INSTRUCTIONS TO FOLLOW: Write the records out again without change. Leave the pictures behind.

RECORDS TO USE:
--

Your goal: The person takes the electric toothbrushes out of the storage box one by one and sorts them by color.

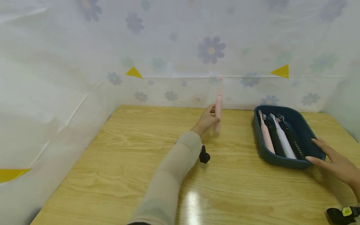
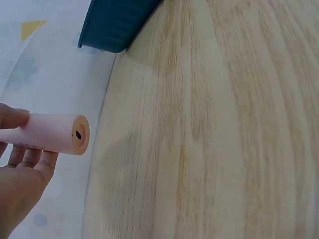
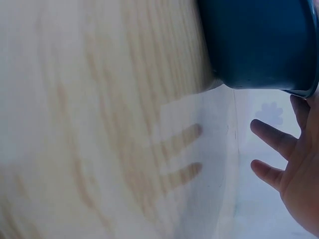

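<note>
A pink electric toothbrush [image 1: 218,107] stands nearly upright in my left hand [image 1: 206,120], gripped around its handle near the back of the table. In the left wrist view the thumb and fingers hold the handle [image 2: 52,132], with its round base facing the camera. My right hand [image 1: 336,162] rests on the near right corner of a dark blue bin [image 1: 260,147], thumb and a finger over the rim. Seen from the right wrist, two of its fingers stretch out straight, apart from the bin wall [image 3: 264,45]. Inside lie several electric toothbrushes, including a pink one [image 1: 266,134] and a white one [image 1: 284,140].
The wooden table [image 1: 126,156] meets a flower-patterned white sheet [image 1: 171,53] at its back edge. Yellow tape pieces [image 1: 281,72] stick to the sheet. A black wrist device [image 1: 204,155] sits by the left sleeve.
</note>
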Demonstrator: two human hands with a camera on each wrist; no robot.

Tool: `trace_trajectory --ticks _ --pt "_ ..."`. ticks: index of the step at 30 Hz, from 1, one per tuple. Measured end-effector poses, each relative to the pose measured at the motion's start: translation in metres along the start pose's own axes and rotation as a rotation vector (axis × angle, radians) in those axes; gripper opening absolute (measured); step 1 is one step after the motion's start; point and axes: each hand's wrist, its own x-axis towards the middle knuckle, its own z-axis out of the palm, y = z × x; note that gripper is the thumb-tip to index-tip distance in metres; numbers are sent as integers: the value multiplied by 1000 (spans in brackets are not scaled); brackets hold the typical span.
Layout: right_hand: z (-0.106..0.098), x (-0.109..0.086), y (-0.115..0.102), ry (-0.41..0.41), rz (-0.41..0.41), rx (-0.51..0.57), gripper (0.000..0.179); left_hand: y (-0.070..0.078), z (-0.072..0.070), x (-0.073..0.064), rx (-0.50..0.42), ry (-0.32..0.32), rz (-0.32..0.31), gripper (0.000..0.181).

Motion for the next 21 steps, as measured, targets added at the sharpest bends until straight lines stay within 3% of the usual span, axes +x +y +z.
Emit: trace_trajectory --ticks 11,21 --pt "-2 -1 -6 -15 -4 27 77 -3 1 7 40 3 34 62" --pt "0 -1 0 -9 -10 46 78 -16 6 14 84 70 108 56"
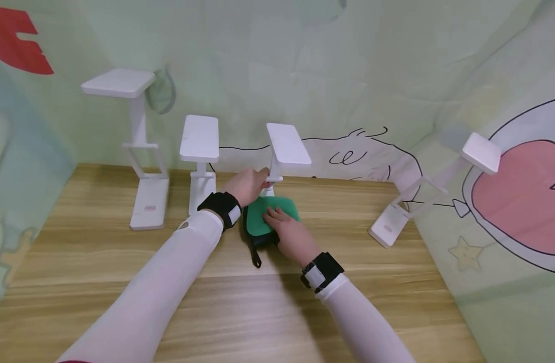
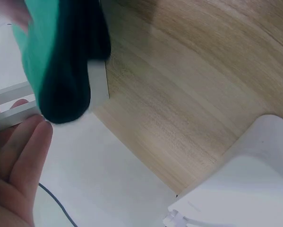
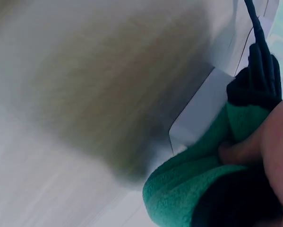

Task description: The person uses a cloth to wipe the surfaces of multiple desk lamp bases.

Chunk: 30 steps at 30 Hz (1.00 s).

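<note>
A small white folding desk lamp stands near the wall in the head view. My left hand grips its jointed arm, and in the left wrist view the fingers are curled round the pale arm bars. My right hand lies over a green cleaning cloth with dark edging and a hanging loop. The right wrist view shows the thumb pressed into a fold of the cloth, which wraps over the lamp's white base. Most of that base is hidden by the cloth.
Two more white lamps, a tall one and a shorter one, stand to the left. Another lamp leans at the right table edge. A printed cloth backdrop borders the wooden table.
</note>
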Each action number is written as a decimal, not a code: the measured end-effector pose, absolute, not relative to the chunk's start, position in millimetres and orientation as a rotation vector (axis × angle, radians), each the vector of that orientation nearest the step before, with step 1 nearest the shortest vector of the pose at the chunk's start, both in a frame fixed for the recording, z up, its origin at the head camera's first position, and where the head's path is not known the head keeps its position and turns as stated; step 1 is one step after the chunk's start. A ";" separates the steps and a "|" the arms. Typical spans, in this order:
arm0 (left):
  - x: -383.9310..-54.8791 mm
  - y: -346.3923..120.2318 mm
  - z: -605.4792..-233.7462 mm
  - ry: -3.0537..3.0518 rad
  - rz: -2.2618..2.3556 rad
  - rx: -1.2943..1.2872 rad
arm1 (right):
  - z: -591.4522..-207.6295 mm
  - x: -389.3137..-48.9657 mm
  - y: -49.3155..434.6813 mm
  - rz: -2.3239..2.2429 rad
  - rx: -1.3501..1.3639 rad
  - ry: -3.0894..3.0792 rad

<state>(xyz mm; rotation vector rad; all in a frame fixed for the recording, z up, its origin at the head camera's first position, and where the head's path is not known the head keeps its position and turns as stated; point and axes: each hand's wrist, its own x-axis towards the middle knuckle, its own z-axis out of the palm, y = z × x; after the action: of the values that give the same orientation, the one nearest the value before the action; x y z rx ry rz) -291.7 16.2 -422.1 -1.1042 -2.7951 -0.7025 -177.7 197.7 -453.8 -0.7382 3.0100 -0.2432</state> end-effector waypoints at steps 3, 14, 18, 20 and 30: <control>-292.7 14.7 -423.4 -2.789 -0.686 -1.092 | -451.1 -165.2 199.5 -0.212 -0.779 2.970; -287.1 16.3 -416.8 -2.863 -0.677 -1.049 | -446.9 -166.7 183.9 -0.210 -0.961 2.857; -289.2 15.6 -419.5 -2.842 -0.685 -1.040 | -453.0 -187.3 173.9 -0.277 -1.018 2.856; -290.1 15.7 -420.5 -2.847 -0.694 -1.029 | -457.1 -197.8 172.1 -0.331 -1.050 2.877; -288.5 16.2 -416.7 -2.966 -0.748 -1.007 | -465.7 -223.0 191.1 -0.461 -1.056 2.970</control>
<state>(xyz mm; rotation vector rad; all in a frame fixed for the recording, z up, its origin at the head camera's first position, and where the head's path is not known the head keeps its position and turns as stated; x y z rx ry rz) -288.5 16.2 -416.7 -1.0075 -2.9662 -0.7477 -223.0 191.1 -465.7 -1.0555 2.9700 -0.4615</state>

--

ANSWER FOR THIS EXERCISE:
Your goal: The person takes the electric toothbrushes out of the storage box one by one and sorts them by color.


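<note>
A pink electric toothbrush [image 1: 218,107] stands nearly upright in my left hand [image 1: 206,120], gripped around its handle near the back of the table. In the left wrist view the thumb and fingers hold the handle [image 2: 52,132], with its round base facing the camera. My right hand [image 1: 336,162] rests on the near right corner of a dark blue bin [image 1: 260,147], thumb and a finger over the rim. Seen from the right wrist, two of its fingers stretch out straight, apart from the bin wall [image 3: 264,45]. Inside lie several electric toothbrushes, including a pink one [image 1: 266,134] and a white one [image 1: 284,140].
The wooden table [image 1: 126,156] meets a flower-patterned white sheet [image 1: 171,53] at its back edge. Yellow tape pieces [image 1: 281,72] stick to the sheet. A black wrist device [image 1: 204,155] sits by the left sleeve.
</note>
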Demonstrator: two human hands with a camera on each wrist; no robot.

Tool: `trace_trajectory --ticks _ --pt "_ ..."`. ticks: index of the step at 30 Hz, from 1, one per tuple. Measured end-effector poses, each relative to the pose measured at the motion's start: translation in metres along the start pose's own axes and rotation as a rotation vector (axis × angle, radians) in those axes; gripper opening absolute (measured); step 1 is one step after the motion's start; point and axes: each hand's wrist, its own x-axis towards the middle knuckle, its own z-axis out of the palm, y = z × x; note that gripper is the thumb-tip to index-tip distance in metres; numbers are sent as integers: the value multiplied by 1000 (spans in brackets are not scaled); brackets hold the typical span.
Layout: right_hand: z (-0.106..0.098), x (-0.109..0.086), y (-0.115..0.102), ry (-0.41..0.41), rz (-0.41..0.41), rx (-0.51..0.57), gripper (0.000..0.179); left_hand: y (-0.070..0.078), z (-0.072..0.070), x (-0.073..0.064), rx (-0.50..0.42), ry (-0.32..0.32), rz (-0.32..0.31), gripper (0.000..0.181).

Motion for the next 21 steps, as measured, targets added at the sharpest bends until straight lines stay within 3% of the usual span, axes +x +y +z.
Emit: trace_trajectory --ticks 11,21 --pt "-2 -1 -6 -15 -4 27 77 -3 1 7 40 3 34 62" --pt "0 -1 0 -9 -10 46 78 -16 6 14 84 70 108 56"

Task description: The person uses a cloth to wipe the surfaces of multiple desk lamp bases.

Chunk: 30 steps at 30 Hz (1.00 s).

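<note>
A small white folding desk lamp stands near the wall in the head view. My left hand grips its jointed arm, and in the left wrist view the fingers are curled round the pale arm bars. My right hand lies over a green cleaning cloth with dark edging and a hanging loop. The right wrist view shows the thumb pressed into a fold of the cloth, which wraps over the lamp's white base. Most of that base is hidden by the cloth.
Two more white lamps, a tall one and a shorter one, stand to the left. Another lamp leans at the right table edge. A printed cloth backdrop borders the wooden table.
</note>
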Each action number is written as a decimal, not a code: the measured end-effector pose, absolute, not relative to the chunk's start, position in millimetres and orientation as a rotation vector (axis × angle, radians), each the vector of that orientation nearest the step before, with step 1 nearest the shortest vector of the pose at the chunk's start, both in a frame fixed for the recording, z up, its origin at the head camera's first position, and where the head's path is not known the head keeps its position and turns as stated; step 1 is one step after the chunk's start. A ";" separates the steps and a "|" the arms. Typical spans, in this order:
arm0 (left):
  - x: -383.9310..-54.8791 mm
  - y: -346.3923..120.2318 mm
  - z: -605.4792..-233.7462 mm
  - ry: -3.0537..3.0518 rad
  - rz: -2.2618..2.3556 rad
  - rx: -1.2943..1.2872 rad
arm1 (right):
  - z: -591.4522..-207.6295 mm
  - x: -389.3137..-48.9657 mm
  - y: -49.3155..434.6813 mm
  - rz: -2.3239..2.2429 rad
  - rx: -1.3501..1.3639 rad
  - ry: -3.0894..3.0792 rad

<state>(xyz mm; rotation vector rad; all in a frame fixed for the recording, z up, its origin at the head camera's first position, and where the head's path is not known the head keeps its position and turns as stated; point and axes: each hand's wrist, its own x-axis towards the middle knuckle, its own z-axis out of the palm, y = z × x; after the action: of the values that give the same orientation, the one nearest the value before the action; x y z rx ry rz) -291.7 16.2 -422.1 -1.1042 -2.7951 -0.7025 -177.7 197.7 -453.8 -0.7382 3.0100 -0.2432</state> end-effector waypoints at steps 3, 14, 18, 20 and 30: <control>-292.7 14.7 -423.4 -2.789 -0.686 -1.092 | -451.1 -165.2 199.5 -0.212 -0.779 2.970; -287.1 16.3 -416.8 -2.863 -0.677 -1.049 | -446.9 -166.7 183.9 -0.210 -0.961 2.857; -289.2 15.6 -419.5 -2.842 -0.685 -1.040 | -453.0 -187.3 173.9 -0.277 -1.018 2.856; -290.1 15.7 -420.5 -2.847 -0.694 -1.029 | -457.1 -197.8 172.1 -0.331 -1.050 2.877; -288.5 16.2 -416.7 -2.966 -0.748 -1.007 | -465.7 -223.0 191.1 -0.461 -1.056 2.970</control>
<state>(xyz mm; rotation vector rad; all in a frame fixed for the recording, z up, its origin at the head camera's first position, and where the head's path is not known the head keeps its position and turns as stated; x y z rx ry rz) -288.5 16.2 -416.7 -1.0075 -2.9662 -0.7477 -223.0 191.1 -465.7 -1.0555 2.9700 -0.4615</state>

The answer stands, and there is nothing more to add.